Mike Babcock, former head coach of the Toronto Maple Leafs, is back in hockey again, but it’s not where you might think.
After being fired by the Toronto Maple Leafs in November, 2019 it didn’t take too long for Babcock to find a job in hockey again.
Although it’s not an NHL position, Babcock will be serving as a volunteer advisor to the coaching staff of the University of Vermont’s men’s hockey team.
Throughout his hockey career, Babcock has been involved in almost every league in North America.
Toronto Maple Leafs Former Coach
Before he started coaching, he was a junior hockey player in the Western Hockey League (WHL) and played at McGill University in the CIS. After his playing career finished, Babcock went back to his roots coaching in the WHL, CIS, AHL and eventually the NHL.
Despite coaching at the college hockey level in Canada, he’s yet to be involved with a college or university program in the United States, so this will actually be a new journey for the 57-year-old from Saskatchewan.
Babcock’s role was described in a statement from the University of Vermont:
“Babcock’s role will be to serve as a resource for the coaching staff, lending his experience and perspective as one of the top hockey minds in the world.”
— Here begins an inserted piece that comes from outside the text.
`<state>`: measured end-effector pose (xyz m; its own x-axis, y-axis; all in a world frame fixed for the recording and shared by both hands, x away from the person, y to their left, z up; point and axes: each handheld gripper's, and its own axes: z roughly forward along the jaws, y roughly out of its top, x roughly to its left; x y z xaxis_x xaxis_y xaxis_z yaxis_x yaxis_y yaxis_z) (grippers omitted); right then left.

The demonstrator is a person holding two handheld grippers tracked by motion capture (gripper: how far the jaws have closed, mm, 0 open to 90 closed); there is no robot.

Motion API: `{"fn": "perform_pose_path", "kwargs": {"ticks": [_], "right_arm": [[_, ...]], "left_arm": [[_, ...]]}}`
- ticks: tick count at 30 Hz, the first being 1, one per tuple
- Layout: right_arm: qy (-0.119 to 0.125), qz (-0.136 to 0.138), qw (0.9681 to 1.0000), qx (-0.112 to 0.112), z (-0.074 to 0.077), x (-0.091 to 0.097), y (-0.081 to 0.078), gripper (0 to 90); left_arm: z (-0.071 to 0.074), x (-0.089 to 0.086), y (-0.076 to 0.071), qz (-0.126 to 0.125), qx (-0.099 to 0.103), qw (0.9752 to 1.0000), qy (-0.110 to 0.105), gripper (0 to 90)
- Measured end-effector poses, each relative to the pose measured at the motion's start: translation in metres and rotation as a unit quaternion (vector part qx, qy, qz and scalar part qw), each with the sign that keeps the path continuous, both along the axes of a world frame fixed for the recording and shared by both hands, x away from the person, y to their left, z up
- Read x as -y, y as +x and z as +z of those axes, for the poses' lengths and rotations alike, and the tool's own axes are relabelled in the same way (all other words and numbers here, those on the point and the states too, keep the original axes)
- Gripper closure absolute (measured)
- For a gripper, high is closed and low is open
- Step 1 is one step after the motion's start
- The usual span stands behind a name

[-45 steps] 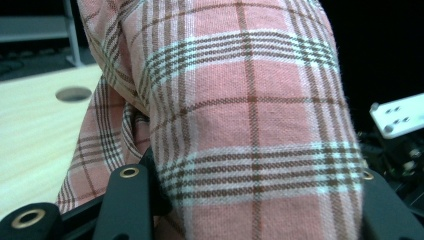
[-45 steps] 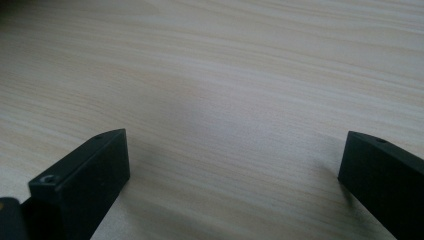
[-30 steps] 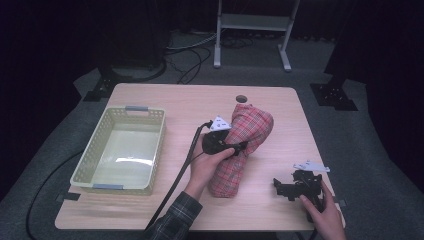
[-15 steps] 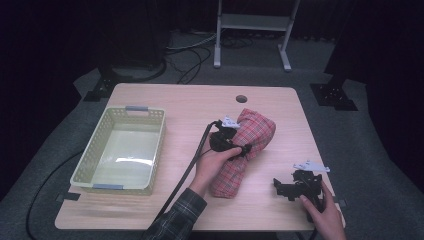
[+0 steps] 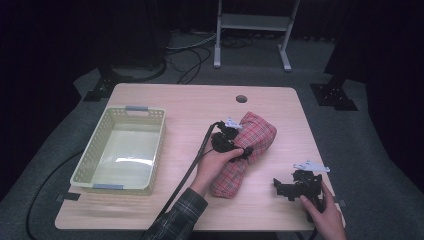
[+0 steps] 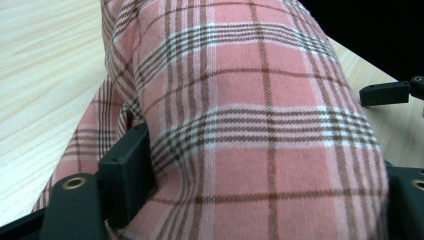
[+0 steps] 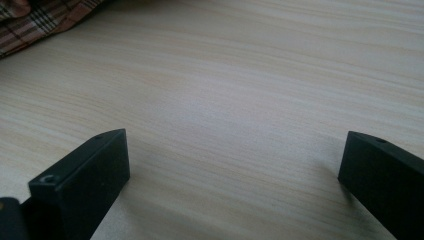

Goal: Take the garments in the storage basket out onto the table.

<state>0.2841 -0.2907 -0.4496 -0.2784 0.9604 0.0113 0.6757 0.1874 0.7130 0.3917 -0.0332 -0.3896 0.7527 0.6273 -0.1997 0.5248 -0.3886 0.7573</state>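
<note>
A pink plaid cloth (image 5: 255,132) lies bundled on the wooden table (image 5: 190,100), right of centre. My left gripper (image 5: 245,150) sits across the bundle's middle. Its jaws have just been opening, and in the left gripper view (image 6: 265,165) they stand wide with a thick fold of cloth (image 6: 250,75) bulging between them. My right gripper (image 5: 281,187) rests near the table's front right edge, apart from the cloth. Its jaws (image 7: 235,160) are spread wide over bare wood, with a corner of the cloth (image 7: 30,20) far off.
A pale yellow plastic basket (image 5: 82,165) stands on the left half of the table. A round cable hole (image 5: 241,98) lies near the far edge. The left gripper's cable (image 5: 195,165) trails toward the front edge. A metal stand (image 5: 250,20) is on the floor behind.
The far end of the cloth has been drawn back from the cable hole, making a shorter, thicker bundle. The left gripper shifted slightly right and its jaws have parted. The right gripper has stayed put.
</note>
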Motion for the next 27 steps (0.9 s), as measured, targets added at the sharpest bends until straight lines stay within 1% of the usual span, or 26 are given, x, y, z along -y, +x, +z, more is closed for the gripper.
{"fn": "perform_pose_path", "kwargs": {"ticks": [2, 4, 5, 8, 12, 15, 18, 20, 21, 23, 27], "right_arm": [[0.000, 0.000, 1.0000, 0.000, 0.000, 0.000, 0.000, 0.0], [0.000, 0.000, 1.0000, 0.000, 0.000, 0.000, 0.000, 0.0], [0.000, 0.000, 1.0000, 0.000, 0.000, 0.000, 0.000, 0.0], [0.000, 0.000, 1.0000, 0.000, 0.000, 0.000, 0.000, 0.0], [0.000, 0.000, 1.0000, 0.000, 0.000, 0.000, 0.000, 0.0], [0.000, 0.000, 1.0000, 0.000, 0.000, 0.000, 0.000, 0.0], [0.000, 0.000, 1.0000, 0.000, 0.000, 0.000, 0.000, 0.0], [0.001, 0.000, 1.0000, 0.000, 0.000, 0.000, 0.000, 0.0], [0.000, 0.000, 1.0000, 0.000, 0.000, 0.000, 0.000, 0.0], [0.000, 0.000, 1.0000, 0.001, 0.000, 0.000, 0.000, 0.0], [0.000, 0.000, 1.0000, 0.001, 0.000, 0.000, 0.000, 0.0]], "left_arm": [[0.000, 0.000, 0.001, 0.005, -0.002, 1.0000, -0.001, 18.3], [-0.001, 0.000, 0.002, 0.011, -0.005, 0.9999, -0.001, 12.3], [-0.001, 0.000, 0.002, 0.014, -0.005, 0.9999, 0.001, 12.0], [0.000, 0.001, 0.001, 0.024, 0.004, 0.9996, 0.013, 7.7], [0.002, 0.002, -0.001, 0.030, 0.016, 0.9992, 0.021, 7.3], [0.003, 0.002, -0.003, 0.028, 0.019, 0.9992, 0.020, 7.3], [0.007, 0.002, -0.004, 0.025, 0.025, 0.9993, 0.010, 7.3], [0.011, 0.000, -0.005, 0.022, 0.024, 0.9994, -0.012, 7.3], [0.013, -0.001, -0.006, 0.022, 0.027, 0.9992, -0.018, 7.3], [0.017, -0.002, -0.008, 0.022, 0.036, 0.9988, -0.024, 7.3], [0.025, -0.007, -0.012, 0.019, 0.048, 0.9973, -0.051, 7.2]]}}
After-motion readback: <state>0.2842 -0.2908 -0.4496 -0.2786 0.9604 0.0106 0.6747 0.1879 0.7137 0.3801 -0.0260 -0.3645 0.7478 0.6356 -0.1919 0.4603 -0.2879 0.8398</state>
There’s not a huge connection between Todd Woodcroft (Head coach of the University of Vermont) and Babcock, but there is a small one.
Woodcroft previously worked on Babcock’s coaching staff as a video coach at the 2004 World Hockey Championships, and is also a graduate of McGill University, although their time didn’t intersect.
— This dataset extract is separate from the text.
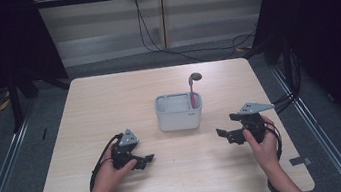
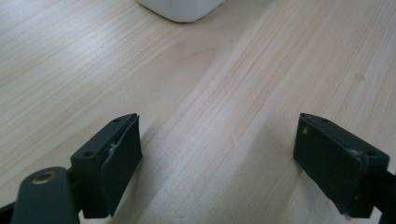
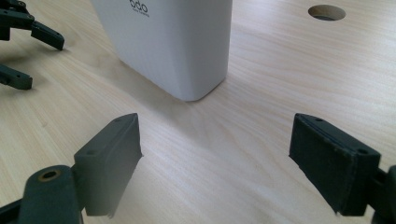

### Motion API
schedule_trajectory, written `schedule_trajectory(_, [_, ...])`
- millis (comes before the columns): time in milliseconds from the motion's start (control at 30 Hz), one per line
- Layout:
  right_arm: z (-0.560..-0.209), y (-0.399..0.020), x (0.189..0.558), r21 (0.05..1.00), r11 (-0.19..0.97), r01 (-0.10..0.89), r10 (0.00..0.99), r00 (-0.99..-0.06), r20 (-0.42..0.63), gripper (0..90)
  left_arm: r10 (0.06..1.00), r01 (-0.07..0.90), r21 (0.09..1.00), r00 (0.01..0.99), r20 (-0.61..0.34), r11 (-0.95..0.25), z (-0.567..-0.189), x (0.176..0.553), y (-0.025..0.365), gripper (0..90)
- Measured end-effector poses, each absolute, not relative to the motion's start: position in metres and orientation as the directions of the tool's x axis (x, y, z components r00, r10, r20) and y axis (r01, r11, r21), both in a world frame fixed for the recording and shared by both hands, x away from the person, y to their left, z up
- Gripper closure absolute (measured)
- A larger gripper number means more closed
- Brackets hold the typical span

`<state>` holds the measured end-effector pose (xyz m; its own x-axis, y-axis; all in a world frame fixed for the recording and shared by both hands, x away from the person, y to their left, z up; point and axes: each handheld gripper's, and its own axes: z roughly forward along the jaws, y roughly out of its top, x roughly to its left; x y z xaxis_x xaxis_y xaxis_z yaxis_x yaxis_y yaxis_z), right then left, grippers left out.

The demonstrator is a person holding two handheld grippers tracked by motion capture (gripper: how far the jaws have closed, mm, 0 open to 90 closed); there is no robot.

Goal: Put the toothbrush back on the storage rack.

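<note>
A white holder (image 1: 179,112) stood mid-table, a pink toothbrush (image 1: 192,91) upright inside. Left gripper (image 1: 143,160) and right gripper (image 1: 227,126) flanked it, near, jaws wide, empty.

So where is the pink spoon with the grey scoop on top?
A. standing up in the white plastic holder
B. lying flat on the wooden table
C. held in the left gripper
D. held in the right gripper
A: the pink spoon with the grey scoop stands upright in the right-hand compartment of the white plastic holder, while the left gripper and right gripper are both open and hold nothing.
</note>
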<state>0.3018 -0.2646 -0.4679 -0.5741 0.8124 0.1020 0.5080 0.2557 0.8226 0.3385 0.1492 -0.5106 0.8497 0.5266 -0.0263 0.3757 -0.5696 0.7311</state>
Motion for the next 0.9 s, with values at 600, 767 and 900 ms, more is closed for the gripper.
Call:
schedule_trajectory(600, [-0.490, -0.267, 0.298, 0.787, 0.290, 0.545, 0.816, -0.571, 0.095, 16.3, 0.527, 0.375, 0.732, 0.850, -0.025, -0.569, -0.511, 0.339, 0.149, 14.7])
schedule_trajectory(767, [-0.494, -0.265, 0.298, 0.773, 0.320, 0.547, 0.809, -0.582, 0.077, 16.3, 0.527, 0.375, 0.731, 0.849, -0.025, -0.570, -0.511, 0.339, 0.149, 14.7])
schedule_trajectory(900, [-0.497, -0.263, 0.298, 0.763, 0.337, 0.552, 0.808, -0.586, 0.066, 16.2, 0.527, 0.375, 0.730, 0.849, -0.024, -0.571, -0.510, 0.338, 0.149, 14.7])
Woodcroft had great things to say about the former Stanley Cup and Gold Medal winning coach during his statement.
“(Babcock) is a premier coach across any athletic platform and as a coaching staff we are very fortunate to be able to draw from his experiences.
“Mike’s knowledge, his network and above all else, the modern lens he uses to look at the game of hockey will help accelerate the progression of our entire program.”
In my opinion, there is no better role than being an advisor for Babcock at this current state.
After 700 wins and over 1300 NHL games coached, Babcock should be able to find a head coaching position once again in the NHL if he wants to return.
Also with such a great resume, Babcock should be able to pick and choose which team he wants to coach, instead of jumping back into the league at the first job that opens up.